Pemilu tahun 1971 menghasilkan distribusi kursi yang menarik perhatian, mencerminkan dinamika politik saat itu. Berikut adalah gambaran hasil Pemilu 1971:

  1. Golkar: Meraih suara sebanyak 34.348.673 atau sekitar 62,82% dengan perolehan 325 kursi.
  2. NU (Nahdlatul Ulama): Diperoleh suara sebanyak 10.213.650 atau sekitar 18,68% dengan perolehan 89 kursi.

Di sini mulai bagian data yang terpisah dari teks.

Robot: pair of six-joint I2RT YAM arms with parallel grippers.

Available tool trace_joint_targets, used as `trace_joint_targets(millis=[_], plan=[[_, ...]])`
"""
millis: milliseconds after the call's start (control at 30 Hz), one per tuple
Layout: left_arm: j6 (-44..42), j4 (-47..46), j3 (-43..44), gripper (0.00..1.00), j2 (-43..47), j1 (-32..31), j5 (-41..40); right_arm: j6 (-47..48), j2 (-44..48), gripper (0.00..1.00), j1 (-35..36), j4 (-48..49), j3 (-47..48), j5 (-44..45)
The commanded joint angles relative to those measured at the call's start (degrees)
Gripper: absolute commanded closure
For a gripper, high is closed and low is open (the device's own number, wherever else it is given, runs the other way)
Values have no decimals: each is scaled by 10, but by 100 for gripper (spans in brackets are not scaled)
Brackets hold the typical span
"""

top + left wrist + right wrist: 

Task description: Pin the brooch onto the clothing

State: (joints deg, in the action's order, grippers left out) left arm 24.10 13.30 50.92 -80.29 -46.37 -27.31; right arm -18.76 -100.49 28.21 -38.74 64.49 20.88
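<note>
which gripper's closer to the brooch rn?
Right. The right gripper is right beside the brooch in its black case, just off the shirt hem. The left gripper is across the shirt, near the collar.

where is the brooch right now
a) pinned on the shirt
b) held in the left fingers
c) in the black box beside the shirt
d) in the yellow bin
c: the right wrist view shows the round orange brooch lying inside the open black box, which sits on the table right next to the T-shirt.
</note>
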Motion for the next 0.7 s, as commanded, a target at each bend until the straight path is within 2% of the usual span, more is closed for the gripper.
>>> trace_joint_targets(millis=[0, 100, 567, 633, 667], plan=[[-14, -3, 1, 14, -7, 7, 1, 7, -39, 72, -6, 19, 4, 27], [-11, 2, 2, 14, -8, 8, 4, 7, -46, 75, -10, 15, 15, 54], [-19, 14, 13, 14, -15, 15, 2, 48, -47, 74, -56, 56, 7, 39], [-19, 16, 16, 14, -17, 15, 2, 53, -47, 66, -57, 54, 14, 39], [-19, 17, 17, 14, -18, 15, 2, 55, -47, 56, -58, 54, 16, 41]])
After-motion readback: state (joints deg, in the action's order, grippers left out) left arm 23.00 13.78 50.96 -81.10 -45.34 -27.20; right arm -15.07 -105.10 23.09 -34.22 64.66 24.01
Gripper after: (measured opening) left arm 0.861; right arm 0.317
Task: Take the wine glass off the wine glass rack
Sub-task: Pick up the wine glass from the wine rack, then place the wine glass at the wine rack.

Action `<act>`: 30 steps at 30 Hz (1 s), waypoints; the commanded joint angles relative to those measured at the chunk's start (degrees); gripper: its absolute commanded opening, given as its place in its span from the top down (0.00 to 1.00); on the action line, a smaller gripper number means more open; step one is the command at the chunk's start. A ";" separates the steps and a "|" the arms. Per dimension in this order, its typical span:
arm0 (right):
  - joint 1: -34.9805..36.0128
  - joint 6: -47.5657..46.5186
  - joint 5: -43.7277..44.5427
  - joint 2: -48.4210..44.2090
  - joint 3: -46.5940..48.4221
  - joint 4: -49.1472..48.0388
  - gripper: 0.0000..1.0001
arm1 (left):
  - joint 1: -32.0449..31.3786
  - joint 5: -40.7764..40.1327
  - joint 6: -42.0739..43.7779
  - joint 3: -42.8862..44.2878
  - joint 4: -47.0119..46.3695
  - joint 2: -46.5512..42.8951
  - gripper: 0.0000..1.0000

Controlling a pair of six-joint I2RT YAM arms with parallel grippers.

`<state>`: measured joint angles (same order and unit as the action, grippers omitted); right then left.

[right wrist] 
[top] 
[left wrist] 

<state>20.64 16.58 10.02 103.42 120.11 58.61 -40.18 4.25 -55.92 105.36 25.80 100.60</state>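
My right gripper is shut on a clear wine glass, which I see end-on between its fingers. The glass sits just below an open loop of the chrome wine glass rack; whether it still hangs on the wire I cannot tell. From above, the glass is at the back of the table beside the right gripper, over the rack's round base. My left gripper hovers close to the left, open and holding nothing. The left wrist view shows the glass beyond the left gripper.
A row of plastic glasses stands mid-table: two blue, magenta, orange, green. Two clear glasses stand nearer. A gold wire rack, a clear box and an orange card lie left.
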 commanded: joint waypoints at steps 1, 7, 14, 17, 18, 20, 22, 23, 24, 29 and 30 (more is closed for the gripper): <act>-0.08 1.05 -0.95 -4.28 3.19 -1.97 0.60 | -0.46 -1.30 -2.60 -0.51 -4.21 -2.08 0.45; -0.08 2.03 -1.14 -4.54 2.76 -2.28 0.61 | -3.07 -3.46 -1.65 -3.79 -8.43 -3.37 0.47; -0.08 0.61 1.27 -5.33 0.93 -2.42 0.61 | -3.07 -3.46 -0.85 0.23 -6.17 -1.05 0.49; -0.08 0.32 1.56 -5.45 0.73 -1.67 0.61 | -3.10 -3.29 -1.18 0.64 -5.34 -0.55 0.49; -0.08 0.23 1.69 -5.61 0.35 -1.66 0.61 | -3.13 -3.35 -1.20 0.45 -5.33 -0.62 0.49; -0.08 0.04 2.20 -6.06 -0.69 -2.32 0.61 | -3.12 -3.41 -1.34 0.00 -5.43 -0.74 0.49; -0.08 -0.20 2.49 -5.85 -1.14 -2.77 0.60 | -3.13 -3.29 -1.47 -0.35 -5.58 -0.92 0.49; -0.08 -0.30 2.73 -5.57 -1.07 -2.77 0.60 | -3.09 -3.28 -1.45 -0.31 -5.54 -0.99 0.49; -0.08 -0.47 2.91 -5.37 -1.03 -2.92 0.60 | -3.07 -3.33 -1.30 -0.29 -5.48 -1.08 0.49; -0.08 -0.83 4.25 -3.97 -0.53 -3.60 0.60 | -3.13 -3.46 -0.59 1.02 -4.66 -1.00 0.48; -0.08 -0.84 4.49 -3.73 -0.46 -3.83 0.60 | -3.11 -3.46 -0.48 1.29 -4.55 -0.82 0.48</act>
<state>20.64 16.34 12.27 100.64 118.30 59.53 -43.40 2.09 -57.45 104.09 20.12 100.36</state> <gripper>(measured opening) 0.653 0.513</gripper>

  3. Parmusi (Partai Muslimin Indonesia): Mendapatkan dukungan suara sebanyak 2.930.746 atau sekitar 5,36% dengan perolehan 11 kursi.
  4. PNI (Partai Nasional Indonesia): Memperoleh suara sebanyak 3.793.266 atau sekitar 6,93%, tetapi jumlah kursi tidak disebutkan.
  5. PSII (Partai Sarekat Islam Indonesia): Meraih suara sebanyak 1.308.237 atau sekitar 2,39%, tanpa penjelasan jumlah kursi yang diperoleh.
  6. Parkindo (Partai Katolik Indonesia): Diperoleh suara sebanyak 733.359 atau sekitar 1,34%, tanpa penjelasan jumlah kursi yang diperoleh.
  7. Katolik: Memperoleh suara sebanyak 603.740 atau sekitar 1,10%, tanpa penjelasan jumlah kursi yang diperoleh.
  8. Perti (Partai Ekonomi Rakyat Indonesia): Diperoleh suara sebanyak 381.309 atau sekitar 0,69%, tanpa penjelasan jumlah kursi yang diperoleh.
  9. IPKI (Ikatan Pendukung Kemerdekaan Indonesia): Meraih suara sebanyak 338.403 atau sekitar 0,61%, tanpa penjelasan jumlah kursi yang diperoleh.
  10. Murba (Partai Murba): Memperoleh suara sebanyak 48.126 atau sekitar 0,08%, tanpa penjelasan jumlah kursi yang diperoleh.

Perbandingan antara hasil perolehan suara nasional dan perolehan kursi menunjukkan adanya ketidakselarasan, khususnya dalam kasus PNI dan Parmusi. Meskipun PNI memiliki suara nasional yang lebih besar, perolehan kursinya lebih sedikit dibandingkan dengan Parmusi. Keadaan ini mencerminkan ketidakseimbangan dalam mekanisme pembagian kursi yang menjadi salah satu permasalahan dalam Pemilu 1971.